* **TASK OBJECTIVE**: Of the lines below, write out exactly those from the line with "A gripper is" through the line with "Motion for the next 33", both included, and skip the rest.

[Records from a data collection]
- - -

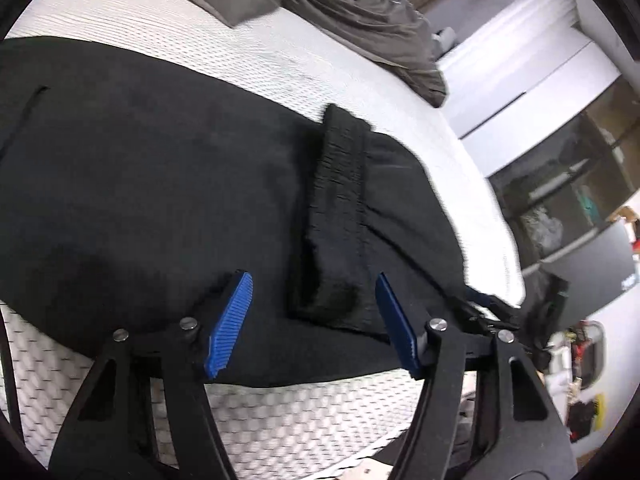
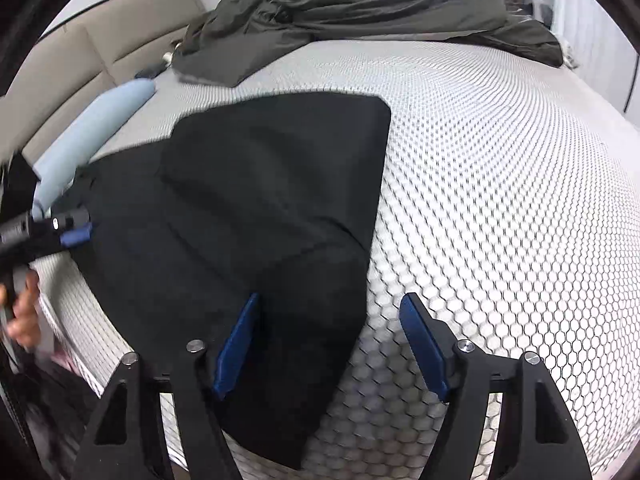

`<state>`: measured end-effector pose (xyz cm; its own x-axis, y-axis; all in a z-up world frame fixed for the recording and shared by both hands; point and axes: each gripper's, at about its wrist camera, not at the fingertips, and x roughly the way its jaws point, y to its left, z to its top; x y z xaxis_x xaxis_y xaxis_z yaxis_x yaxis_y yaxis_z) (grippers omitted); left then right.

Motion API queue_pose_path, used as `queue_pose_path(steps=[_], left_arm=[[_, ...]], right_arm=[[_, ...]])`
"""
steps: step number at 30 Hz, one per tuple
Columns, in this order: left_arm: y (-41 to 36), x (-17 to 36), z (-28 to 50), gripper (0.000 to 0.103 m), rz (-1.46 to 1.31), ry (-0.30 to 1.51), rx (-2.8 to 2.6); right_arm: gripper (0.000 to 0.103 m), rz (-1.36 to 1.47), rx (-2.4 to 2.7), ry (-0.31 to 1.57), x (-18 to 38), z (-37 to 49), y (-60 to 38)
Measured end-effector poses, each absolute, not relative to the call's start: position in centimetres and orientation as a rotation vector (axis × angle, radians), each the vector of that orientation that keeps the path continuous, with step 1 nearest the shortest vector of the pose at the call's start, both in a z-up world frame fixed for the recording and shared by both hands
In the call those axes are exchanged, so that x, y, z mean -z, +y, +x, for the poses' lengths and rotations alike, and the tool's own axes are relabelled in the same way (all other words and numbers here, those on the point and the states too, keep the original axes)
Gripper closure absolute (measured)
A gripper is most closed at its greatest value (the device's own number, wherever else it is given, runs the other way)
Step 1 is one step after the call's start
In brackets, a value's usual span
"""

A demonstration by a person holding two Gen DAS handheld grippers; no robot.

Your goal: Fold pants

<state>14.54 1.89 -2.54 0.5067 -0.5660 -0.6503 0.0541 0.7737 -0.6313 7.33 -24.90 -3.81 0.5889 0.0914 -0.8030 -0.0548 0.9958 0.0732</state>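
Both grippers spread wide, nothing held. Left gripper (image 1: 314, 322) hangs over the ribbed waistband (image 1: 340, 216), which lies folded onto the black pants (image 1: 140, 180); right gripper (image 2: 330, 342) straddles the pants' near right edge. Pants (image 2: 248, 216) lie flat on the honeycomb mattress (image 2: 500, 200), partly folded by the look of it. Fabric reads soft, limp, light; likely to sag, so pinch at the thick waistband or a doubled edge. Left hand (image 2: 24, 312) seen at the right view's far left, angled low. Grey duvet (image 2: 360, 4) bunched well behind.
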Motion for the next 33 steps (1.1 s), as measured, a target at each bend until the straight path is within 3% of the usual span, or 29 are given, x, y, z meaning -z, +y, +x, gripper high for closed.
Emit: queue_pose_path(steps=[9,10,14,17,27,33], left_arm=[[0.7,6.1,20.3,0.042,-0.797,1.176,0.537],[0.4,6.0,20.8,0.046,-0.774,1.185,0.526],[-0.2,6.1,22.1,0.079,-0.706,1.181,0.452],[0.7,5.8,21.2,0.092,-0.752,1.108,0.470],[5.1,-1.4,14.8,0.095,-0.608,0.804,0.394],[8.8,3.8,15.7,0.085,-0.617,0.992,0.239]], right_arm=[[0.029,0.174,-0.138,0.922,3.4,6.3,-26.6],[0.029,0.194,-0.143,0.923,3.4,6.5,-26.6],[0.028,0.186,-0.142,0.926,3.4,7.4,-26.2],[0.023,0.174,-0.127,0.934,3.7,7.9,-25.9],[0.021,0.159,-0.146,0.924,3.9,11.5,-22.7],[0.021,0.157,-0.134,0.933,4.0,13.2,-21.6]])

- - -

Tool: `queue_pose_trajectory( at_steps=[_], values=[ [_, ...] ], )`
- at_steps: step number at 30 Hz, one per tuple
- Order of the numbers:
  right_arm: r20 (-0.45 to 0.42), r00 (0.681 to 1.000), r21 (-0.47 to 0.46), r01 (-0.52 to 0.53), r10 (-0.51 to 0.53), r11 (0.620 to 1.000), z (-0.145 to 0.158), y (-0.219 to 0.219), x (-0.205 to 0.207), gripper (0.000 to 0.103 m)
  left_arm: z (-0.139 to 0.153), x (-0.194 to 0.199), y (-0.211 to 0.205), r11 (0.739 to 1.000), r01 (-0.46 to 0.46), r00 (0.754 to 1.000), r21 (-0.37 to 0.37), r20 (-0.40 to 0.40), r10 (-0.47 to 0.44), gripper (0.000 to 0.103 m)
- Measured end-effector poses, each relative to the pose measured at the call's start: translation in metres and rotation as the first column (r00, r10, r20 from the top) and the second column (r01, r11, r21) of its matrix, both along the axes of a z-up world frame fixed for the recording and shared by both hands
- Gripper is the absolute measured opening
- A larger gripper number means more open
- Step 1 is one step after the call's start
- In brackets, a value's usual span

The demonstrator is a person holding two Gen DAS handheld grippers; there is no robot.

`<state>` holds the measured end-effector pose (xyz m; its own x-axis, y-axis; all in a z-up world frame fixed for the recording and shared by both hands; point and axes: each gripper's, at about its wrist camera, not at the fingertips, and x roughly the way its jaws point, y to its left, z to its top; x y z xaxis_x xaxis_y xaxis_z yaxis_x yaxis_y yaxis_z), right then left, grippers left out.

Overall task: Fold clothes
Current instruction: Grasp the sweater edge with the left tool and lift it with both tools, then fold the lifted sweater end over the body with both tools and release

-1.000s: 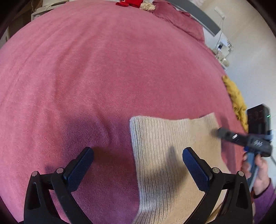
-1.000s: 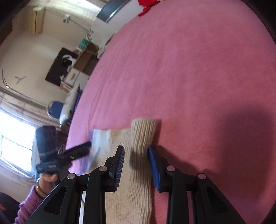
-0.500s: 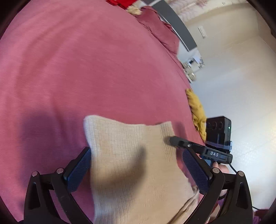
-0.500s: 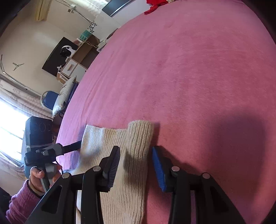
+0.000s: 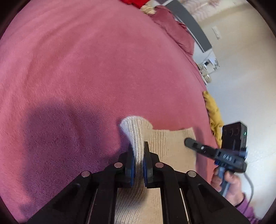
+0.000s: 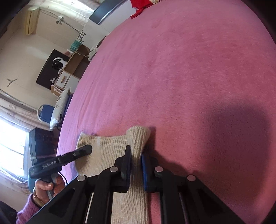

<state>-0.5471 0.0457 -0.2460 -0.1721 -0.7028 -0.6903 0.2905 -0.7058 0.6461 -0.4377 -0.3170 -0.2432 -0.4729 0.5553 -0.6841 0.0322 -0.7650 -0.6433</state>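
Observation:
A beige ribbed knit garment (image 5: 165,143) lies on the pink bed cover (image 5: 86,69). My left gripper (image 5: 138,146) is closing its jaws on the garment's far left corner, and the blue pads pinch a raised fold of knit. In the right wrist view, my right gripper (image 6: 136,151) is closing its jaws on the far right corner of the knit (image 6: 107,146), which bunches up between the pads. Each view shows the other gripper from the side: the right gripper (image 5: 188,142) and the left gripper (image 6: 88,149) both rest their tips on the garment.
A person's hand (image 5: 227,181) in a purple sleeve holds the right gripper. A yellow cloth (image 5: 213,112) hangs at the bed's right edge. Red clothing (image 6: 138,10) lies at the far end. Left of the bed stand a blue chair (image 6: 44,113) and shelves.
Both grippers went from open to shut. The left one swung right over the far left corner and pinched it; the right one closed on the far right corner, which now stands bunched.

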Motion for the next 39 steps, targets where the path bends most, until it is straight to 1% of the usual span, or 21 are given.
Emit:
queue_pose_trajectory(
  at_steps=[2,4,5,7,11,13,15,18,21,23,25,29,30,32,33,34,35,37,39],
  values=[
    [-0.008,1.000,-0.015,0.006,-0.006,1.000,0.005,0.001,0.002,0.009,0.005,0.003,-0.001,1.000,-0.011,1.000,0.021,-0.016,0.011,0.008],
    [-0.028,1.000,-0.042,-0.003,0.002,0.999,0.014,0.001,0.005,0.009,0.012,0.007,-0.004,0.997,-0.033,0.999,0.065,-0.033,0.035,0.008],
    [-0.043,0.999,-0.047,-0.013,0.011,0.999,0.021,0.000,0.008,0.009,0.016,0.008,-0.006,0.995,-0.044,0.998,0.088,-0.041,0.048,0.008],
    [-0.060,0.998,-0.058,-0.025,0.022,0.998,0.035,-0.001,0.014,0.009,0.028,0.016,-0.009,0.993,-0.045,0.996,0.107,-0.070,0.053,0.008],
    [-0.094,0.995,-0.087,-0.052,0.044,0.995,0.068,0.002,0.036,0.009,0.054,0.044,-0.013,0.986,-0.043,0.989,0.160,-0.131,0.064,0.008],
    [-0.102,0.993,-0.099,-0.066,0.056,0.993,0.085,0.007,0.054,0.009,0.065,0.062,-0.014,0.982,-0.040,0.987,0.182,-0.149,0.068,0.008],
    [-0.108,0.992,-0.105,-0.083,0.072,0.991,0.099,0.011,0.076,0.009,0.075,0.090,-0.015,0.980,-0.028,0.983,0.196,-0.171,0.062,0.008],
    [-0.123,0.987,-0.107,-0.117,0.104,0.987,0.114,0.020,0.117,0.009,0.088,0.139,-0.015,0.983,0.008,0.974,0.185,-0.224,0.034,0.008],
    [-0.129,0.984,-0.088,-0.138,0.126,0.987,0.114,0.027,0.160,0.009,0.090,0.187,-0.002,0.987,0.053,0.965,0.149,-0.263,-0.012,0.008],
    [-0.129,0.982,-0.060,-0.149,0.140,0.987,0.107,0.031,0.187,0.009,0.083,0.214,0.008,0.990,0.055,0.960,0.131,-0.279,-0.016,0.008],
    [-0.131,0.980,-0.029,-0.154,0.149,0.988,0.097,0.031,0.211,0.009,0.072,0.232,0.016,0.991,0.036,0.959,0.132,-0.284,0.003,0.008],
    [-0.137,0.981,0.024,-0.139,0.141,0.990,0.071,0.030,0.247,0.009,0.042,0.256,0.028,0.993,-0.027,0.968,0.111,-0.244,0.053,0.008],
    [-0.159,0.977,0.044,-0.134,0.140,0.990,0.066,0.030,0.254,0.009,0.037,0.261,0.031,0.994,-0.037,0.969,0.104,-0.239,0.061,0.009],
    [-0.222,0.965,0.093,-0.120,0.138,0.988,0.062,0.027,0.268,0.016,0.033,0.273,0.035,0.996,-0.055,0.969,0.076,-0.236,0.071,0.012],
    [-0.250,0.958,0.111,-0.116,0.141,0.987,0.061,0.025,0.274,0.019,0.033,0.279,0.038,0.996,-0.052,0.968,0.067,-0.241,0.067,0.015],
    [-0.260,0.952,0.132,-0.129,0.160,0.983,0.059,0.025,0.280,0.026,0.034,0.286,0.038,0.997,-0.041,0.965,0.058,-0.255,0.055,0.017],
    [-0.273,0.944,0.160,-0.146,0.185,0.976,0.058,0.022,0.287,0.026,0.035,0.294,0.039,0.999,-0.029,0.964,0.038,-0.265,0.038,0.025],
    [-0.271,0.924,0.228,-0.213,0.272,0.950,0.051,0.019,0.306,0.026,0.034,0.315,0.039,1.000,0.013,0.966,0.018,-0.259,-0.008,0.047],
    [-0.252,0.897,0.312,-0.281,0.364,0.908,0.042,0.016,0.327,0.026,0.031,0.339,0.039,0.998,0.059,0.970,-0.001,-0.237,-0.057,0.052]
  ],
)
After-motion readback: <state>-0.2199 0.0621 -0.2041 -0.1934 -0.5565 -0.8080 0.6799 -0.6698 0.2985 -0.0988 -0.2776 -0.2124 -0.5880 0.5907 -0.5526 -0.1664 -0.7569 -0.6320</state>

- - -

* **RESPONSE FOR THIS EXERCISE**:
A gripper is most closed at its greatest value (the device's own number, wherever else it is given, runs the other way)
Step 1 is one step after the call's start
In brackets, a value's usual span
"""

A demonstration by a person holding two Gen DAS handheld grippers; no robot.

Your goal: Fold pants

<state>14.54 1.89 -2.54 0.5067 -0.5660 -0.6503 0.0541 0.7737 -0.6313 7.33 -24.90 -3.81 0.5889 0.0914 -0.8030 -0.0548 0.9958 0.0732</state>
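Both grippers spread wide, nothing held. Left gripper (image 1: 314, 322) hangs over the ribbed waistband (image 1: 340, 216), which lies folded onto the black pants (image 1: 140, 180); right gripper (image 2: 330, 342) straddles the pants' near right edge. Pants (image 2: 248, 216) lie flat on the honeycomb mattress (image 2: 500, 200), partly folded by the look of it. Fabric reads soft, limp, light; likely to sag, so pinch at the thick waistband or a doubled edge. Left hand (image 2: 24, 312) seen at the right view's far left, angled low. Grey duvet (image 2: 360, 4) bunched well behind.
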Motion for the next 33 steps (1.1 s), as measured, a target at each bend until the straight path is within 3% of the usual span, or 29 are given, x, y, z meaning -z, +y, +x, gripper high for closed.

Nothing else is required to complete the exercise.